Instructions for the task:
Return the data. Every word must match.

Stored data:

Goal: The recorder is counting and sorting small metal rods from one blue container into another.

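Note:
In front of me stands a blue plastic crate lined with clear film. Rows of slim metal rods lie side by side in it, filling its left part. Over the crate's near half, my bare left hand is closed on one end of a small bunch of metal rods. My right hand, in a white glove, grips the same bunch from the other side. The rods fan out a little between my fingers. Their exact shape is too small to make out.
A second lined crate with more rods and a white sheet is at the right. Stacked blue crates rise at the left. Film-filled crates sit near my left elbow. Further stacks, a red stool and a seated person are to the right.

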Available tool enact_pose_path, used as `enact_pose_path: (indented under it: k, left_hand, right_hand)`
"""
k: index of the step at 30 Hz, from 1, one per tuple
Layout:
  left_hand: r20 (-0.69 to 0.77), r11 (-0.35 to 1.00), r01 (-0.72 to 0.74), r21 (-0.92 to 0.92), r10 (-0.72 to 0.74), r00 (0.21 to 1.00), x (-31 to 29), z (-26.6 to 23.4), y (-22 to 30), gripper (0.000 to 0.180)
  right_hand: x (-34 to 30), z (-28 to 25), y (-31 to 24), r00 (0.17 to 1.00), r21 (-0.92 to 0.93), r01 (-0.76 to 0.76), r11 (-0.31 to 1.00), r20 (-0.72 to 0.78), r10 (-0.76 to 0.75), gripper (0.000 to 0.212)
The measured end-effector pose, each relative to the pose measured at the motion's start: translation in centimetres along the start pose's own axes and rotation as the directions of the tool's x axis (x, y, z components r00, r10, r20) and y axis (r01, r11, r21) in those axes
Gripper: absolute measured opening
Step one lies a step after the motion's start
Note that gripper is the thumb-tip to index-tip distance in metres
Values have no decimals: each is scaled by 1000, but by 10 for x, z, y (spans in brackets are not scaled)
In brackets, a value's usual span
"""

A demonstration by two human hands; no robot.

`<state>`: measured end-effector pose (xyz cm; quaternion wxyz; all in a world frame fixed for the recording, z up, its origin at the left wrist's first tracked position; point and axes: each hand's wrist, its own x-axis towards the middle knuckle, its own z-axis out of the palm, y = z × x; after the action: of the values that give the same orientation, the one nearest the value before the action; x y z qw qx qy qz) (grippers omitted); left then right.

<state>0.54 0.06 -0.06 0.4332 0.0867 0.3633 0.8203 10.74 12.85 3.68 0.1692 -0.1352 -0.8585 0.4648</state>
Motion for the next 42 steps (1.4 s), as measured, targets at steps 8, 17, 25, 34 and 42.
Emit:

Task solution:
Goal: The recorder is counting and sorting small metal rods from one blue container into another.

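Note:
In front of me stands a blue plastic crate lined with clear film. Rows of slim metal rods lie side by side in it, filling its left part. Over the crate's near half, my bare left hand is closed on one end of a small bunch of metal rods. My right hand, in a white glove, grips the same bunch from the other side. The rods fan out a little between my fingers. Their exact shape is too small to make out.
A second lined crate with more rods and a white sheet is at the right. Stacked blue crates rise at the left. Film-filled crates sit near my left elbow. Further stacks, a red stool and a seated person are to the right.
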
Available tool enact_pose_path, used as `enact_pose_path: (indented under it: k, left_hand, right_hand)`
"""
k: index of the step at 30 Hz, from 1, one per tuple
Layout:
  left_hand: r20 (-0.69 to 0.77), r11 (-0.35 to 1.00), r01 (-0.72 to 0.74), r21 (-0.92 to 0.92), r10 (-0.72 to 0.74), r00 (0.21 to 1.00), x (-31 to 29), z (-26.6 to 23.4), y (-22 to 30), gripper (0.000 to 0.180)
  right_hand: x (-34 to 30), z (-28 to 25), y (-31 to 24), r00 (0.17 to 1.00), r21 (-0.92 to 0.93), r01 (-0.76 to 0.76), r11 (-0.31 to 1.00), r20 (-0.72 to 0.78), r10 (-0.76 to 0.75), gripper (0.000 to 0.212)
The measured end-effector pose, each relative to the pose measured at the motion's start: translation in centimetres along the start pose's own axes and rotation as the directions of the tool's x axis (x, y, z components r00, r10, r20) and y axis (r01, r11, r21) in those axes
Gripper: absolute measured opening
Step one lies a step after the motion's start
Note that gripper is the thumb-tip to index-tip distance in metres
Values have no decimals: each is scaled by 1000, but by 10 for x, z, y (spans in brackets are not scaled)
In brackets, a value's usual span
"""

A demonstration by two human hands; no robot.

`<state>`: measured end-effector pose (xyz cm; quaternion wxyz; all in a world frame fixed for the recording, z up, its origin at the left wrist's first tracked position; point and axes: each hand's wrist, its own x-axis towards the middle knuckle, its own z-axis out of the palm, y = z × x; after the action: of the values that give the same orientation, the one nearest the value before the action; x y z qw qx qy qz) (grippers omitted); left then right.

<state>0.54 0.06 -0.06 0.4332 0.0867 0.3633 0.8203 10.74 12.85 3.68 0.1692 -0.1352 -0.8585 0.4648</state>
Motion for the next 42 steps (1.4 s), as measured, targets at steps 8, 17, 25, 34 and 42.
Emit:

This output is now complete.